Miguel Rodríguez-Barranco, Aurelio Tobías, Daniel Redondo, Elena Molina-Portillo, María José Sánchez

Abstract

Meta-analysis is very useful to summarize the effect of a treatment or a risk factor for a given disease. Often studies report results based on log-transformed variables in order to achieve the principal assumptions of a linear regression model. If this is the case for some, but not all studies, the effects need to be homogenized. We derived a set of formulae to transform absolute changes into relative ones, and vice versa, to allow including all results in a meta-analysis. We applied our procedure to all possible combinations of log-transformed independent or dependent variables. We also evaluated it in a simulation based on two variables either normally or asymmetrically distributed. In all the scenarios, and based on different change criteria, the effect size estimated by the derived set of formulae was equivalent to the real effect size. To avoid biased estimates of the effect, this procedure should be used with caution in the case of independent variables with asymmetric distributions that significantly differ from the normal distribution.

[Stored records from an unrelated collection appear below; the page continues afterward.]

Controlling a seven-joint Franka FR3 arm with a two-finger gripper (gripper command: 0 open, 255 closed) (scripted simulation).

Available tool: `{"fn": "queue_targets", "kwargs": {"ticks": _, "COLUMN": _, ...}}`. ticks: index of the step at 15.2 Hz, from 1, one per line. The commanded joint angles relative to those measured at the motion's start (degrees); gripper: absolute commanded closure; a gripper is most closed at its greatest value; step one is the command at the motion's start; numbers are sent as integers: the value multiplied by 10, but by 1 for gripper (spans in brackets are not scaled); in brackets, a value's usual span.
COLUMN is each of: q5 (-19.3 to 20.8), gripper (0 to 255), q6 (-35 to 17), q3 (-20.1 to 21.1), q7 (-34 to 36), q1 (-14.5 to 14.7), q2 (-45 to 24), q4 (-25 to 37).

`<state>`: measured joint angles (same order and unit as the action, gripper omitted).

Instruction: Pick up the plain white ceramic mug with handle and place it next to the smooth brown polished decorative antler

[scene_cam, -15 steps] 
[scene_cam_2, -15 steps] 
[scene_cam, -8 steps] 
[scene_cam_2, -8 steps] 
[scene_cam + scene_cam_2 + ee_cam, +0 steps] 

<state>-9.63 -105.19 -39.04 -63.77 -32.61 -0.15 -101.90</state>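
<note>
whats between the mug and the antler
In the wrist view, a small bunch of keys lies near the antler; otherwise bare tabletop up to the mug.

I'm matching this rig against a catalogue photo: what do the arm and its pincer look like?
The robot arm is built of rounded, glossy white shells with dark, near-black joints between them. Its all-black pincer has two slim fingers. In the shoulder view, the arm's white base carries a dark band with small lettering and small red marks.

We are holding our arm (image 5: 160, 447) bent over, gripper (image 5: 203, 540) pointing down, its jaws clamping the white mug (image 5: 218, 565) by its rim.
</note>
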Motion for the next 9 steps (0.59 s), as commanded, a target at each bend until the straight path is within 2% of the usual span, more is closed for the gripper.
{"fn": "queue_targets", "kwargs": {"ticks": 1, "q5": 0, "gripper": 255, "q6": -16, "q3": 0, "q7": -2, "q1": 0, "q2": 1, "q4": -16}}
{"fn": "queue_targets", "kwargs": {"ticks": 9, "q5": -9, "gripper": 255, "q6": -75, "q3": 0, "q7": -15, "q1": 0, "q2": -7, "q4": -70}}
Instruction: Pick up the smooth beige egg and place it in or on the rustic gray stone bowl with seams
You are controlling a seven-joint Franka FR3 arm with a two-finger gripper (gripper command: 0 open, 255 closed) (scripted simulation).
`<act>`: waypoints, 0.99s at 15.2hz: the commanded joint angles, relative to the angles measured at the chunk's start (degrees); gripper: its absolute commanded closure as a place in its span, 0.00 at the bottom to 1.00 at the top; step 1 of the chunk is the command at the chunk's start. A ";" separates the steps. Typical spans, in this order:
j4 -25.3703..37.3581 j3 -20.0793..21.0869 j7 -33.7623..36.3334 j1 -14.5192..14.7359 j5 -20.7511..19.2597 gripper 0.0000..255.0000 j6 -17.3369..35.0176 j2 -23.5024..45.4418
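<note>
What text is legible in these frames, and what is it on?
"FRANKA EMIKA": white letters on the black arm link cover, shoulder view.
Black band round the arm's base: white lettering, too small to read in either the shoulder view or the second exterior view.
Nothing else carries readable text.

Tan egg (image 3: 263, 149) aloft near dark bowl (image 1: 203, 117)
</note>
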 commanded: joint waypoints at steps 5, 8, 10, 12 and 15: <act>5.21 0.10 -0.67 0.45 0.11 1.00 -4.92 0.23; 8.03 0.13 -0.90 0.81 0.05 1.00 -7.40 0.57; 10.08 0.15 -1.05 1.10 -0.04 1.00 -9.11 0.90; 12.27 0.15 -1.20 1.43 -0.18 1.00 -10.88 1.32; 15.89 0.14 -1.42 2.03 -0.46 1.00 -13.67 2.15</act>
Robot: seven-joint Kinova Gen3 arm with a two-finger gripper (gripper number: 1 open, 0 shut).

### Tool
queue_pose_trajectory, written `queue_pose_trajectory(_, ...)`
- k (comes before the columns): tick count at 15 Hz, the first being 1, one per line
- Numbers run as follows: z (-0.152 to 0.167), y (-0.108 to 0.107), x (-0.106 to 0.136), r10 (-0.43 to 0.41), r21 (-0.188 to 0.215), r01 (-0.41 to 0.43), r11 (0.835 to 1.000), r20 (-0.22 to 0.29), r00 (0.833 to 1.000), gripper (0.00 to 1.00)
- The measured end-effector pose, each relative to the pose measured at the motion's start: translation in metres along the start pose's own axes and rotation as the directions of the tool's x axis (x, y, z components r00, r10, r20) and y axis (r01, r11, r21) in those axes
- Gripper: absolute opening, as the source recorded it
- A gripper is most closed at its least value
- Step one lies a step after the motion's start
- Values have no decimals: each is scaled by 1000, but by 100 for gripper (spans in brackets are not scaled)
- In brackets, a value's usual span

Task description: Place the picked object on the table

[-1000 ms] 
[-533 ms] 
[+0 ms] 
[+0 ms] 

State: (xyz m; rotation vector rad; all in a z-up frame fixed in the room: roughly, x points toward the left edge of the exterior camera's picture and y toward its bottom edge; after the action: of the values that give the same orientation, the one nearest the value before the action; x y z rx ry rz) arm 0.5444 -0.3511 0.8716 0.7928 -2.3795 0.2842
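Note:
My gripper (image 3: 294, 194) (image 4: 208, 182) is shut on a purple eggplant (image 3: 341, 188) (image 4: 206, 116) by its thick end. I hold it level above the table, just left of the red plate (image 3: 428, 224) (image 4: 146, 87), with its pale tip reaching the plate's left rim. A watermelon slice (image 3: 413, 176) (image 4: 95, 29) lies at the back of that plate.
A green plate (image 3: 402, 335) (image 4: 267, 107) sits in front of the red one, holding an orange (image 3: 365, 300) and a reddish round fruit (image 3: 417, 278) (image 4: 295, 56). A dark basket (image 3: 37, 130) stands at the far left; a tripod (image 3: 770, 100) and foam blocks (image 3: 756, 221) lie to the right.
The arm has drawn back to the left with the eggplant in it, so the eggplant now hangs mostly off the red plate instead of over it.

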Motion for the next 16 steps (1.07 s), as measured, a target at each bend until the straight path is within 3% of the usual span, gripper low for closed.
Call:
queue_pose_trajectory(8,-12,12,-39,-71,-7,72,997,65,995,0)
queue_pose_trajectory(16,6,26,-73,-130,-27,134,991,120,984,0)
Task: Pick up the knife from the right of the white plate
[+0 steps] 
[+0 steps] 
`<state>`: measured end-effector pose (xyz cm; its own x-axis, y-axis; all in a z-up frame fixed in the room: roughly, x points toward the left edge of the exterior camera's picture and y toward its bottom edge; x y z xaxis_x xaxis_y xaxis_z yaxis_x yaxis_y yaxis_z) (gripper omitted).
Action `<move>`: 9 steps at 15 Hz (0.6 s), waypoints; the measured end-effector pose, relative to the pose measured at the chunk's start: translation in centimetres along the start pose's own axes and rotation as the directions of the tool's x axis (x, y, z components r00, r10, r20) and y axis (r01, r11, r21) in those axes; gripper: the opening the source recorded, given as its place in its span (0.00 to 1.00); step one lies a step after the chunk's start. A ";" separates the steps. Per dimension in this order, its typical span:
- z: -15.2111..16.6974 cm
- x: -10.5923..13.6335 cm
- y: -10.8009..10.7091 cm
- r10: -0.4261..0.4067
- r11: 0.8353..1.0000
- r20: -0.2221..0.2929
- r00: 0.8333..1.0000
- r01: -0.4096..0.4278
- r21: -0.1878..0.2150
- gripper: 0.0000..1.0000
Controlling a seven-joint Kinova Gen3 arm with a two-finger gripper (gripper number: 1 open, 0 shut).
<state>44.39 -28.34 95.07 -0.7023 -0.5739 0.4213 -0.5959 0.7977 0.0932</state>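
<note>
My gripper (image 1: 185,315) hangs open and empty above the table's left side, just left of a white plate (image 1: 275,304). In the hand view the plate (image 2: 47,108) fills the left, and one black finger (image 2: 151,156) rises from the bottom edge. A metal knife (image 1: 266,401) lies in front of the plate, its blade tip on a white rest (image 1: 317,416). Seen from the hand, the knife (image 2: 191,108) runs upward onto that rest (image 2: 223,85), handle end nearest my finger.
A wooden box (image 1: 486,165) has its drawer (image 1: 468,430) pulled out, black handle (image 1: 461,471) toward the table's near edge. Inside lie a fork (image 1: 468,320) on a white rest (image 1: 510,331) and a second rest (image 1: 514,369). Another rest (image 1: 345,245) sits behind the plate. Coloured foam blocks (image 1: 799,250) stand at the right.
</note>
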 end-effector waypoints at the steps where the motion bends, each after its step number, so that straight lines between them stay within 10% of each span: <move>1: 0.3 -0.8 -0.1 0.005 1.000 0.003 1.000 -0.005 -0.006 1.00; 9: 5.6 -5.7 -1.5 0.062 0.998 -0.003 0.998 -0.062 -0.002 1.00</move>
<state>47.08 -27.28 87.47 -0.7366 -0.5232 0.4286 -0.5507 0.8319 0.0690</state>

We illustrate an application of this procedure by an application to a meta-analysis on the potential effects on neurodevelopment in children exposed to arsenic and manganese. The procedure proposed has been shown to be valid and capable of expressing the effect size of a linear regression model based on different change criteria in the variables. Homogenizing the results from different studies beforehand allows them to be combined in a meta-analysis, independently of whether the transformations had been performed on the dependent and/or independent variables.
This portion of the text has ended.